# Word (.docx) to CSV

In [6]:
import csv
import docx # pip install python-docx
import unicodedata

In [32]:
# Function to read the Word document and extract dialogue
def extract_dialogue_from_docx(docx_file):
    # Load the Word document
    doc = docx.Document(docx_file)
    dialogues = []
    current_text = []
    
    # Loop through each paragraph in the document
    for paragraph in doc.paragraphs:
        text = unicodedata.normalize('NFKD', paragraph.text.strip())

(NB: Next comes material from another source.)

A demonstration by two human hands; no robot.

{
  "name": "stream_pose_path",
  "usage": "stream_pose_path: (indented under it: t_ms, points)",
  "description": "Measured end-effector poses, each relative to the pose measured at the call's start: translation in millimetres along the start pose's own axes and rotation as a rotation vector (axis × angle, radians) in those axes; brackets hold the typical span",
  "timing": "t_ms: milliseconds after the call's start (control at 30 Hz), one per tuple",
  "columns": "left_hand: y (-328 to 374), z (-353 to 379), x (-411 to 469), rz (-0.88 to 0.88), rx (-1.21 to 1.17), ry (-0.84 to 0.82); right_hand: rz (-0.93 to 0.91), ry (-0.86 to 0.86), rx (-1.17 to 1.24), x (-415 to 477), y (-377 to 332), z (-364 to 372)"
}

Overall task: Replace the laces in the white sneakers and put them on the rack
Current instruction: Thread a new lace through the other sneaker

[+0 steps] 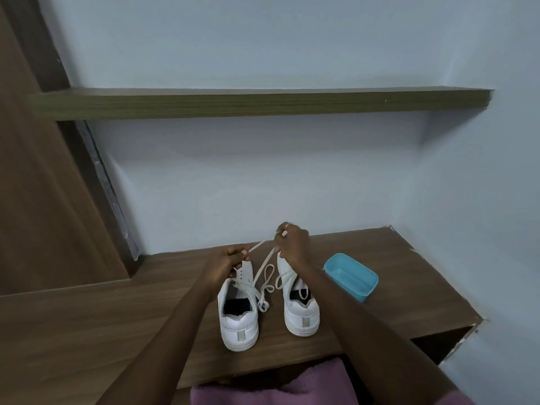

        # Only look after the separator after encountering an empty line
        # Allow to handle with the combination of a line break and separator within the text at the same time !
        if not text:
            # If there's accumulated text, check for the separator and save the dialogue
            if current_text:
                combined_text = ' '.join(current_text).strip()
                if " : " in combined_text:
                    # Only look at the first separator, to avoid separator within the text
                    parts = combined_text.split(" : ", 1)
                    if len(parts) == 2:
                        speaker = parts[0].strip()
                        dialogue_text = parts[1].strip()
                        dialogues.append({"Speaker": speaker, "Text": dialogue_text})
                current_text = []
            continue

        # Accumulate text for the current speaker
        current_text.append(text)

    # Add the last accumulated dialogue
    if current_text:
        combined_text = ' '.join(current_text).strip()
        if " : " in combined_text:
            parts = combined_text.split(" : ", 1)
            if len(parts) == 2:
                speaker = parts[0].strip()
                dialogue_text = parts[1].strip()
                dialogues.append({"Speaker": speaker, "Text": dialogue_text})

    return dialogues

# Function to save the extracted dialogue to a CSV file
def save_to_csv(data, output_file):
    with open(output_file, mode='w', newline='', encoding='utf-8') as file:
        writer = csv.DictWriter(file, fieldnames=["Speaker", "Text"])
        writer.writeheader()
        for row in data:
            writer.writerow(row)

In [33]:
# Provide the path to your Word file and the desired CSV output file
word_file = '../../data/text_julian/script_interview_clinique_1.docx'
csv_file = 'output-interview.csv'

# Extract dialogues from the Word file
dialogues = extract_dialogue_from_docx(word_file)

# Save dialogues to the CSV file
save_to_csv(dialogues, csv_file)